Surgery to rectify and intestinal obstructions or blockages from sufferers of ulcerative colitis can be divided into two categories, small intestine surgery and large intestine surgery.

After small intestine surgery, the bowel is capable of increasing its absorptive capacity to compensate for the loss of the removed section of the intestine. Therefore, by allowing the intestines to heal properly and adjust to the changes, a person with colitis can return to life as normal. This includes a return to the regular diet that was consumed before surgery was performed. In severe cases where a more significant amount of the intestine is removed, the remaining intestine may be unable to fully compensate for the loss of surface area. The obvious alternative to an underperforming intestine is to increase the caloric value of food that is consumed. For more diet information you can visit http://www.diverticulitis1.com . This should balance the deficit in food absorption and reduce the amount of weight that is lost as a result of the surgery. In cases of severe ulcerative colitis, food supplements may need to be delivered to the stomach via a tube or alternatively, into the blood stream.

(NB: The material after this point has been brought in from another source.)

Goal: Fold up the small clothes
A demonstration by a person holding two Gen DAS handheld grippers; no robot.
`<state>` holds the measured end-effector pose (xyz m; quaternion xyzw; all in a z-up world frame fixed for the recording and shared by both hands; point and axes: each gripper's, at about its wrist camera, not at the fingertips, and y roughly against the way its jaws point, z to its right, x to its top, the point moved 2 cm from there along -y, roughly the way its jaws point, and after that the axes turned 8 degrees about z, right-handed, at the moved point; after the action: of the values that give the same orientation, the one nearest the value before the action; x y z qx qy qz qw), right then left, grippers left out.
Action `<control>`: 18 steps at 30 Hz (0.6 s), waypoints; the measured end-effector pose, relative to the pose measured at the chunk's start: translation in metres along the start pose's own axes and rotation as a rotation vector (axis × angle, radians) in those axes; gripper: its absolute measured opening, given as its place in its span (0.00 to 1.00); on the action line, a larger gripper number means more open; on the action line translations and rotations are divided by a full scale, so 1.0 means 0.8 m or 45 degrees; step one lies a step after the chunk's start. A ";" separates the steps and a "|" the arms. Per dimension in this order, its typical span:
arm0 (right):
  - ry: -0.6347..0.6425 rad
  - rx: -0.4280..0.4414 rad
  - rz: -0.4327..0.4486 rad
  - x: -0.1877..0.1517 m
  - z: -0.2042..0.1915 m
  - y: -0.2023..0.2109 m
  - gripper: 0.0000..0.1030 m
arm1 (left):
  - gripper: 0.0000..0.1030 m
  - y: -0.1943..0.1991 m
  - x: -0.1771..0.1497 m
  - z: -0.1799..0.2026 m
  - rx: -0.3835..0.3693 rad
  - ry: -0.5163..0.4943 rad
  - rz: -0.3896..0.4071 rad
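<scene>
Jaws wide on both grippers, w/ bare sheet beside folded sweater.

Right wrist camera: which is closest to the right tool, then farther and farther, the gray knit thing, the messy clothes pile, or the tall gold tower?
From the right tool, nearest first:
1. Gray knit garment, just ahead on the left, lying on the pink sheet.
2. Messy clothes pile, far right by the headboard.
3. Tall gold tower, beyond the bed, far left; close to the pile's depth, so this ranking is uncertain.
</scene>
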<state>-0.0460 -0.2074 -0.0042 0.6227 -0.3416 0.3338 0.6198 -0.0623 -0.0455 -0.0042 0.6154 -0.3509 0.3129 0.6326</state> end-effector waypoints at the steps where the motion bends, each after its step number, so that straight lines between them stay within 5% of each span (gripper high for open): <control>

Following large intestine surgery, a special diet of high caloric value is rarely needed. This is due to the fact that much of the function of the large intestine is related to water absorption. The initial diet following the operation will most likely be dominated by liquids and slowly transition back to a regular diet. In cases where the whole intestine is removed, an ileostomy will be formed using the surrounding tissue. Due to the function of the colon in absorbing water and salt, both will need to be consumes in higher amounts.